I went on a cut during phase 1 of the program. I mostly shot for around 2000-2200 calories per day. This was done mostly on 1 protein smoothie (500 cal), 2 meal prep bowls (500 cals each), and a microwave food thing (250cal) every day with a RxBar (200cal). Going on a cut sucked because I had to have a really high protein diet and there wasn't alot of wiggle room.
Around March 29 to April 21, or 3 weeks of duration, I went on a body recomposition phase at the start of phase 2. I changed the caloric to maintenance of about 2500 calories. I still undershot a bit, my caloric burn rate on a normal day is probably closer to 2600 calories if I go to the gym, etc.

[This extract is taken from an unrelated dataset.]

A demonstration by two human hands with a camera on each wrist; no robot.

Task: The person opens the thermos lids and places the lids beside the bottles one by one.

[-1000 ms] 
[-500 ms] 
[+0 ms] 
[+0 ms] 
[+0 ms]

I'm currently on a bulk. I'm aiming for 2800-3000 calories a day.
Summary of what's working
Here's what's working for me, and all the take aways I got from doing these analysis:
Cut Phase (maintain muscle, lose fat)
- Eat more veggies and satieting foods such as casein protein
- Eat an RxBar right before a workout.
- Eat a 250 calorie meal before about half an hour before a workout
- Workout later in the day
- Fast during the morning
- Take extra rest recovery days. Cut means slower recovery time
- Hit high strength lift values at low reps. This keeps muscle
- You can drop fat pretty quickly while keeping muscle mass. I lost 5 lbs a month give or take of mostly fat. It depends on your current BF though
- 8 to 12 weeks cutting seems to be the sweet spot. I started tapering off due to wanting to eat more, add refeed days every so often
Recomposition phase: (lose fat, gain muscle)
- It's not super effective, easy to mess up
- Do this for about 1 - 3 weeks between a cut and bulk, to slowly transition dietary changes.
Bulking Phase (gain muscle, lose fat)
- It's too early to say. But so far it's just been eating more, and doing higher volume work
- I recover way faster
- Eat more often, and less satieting foods (casein protein). Probably need to remove casein protein here. I feel full all the time.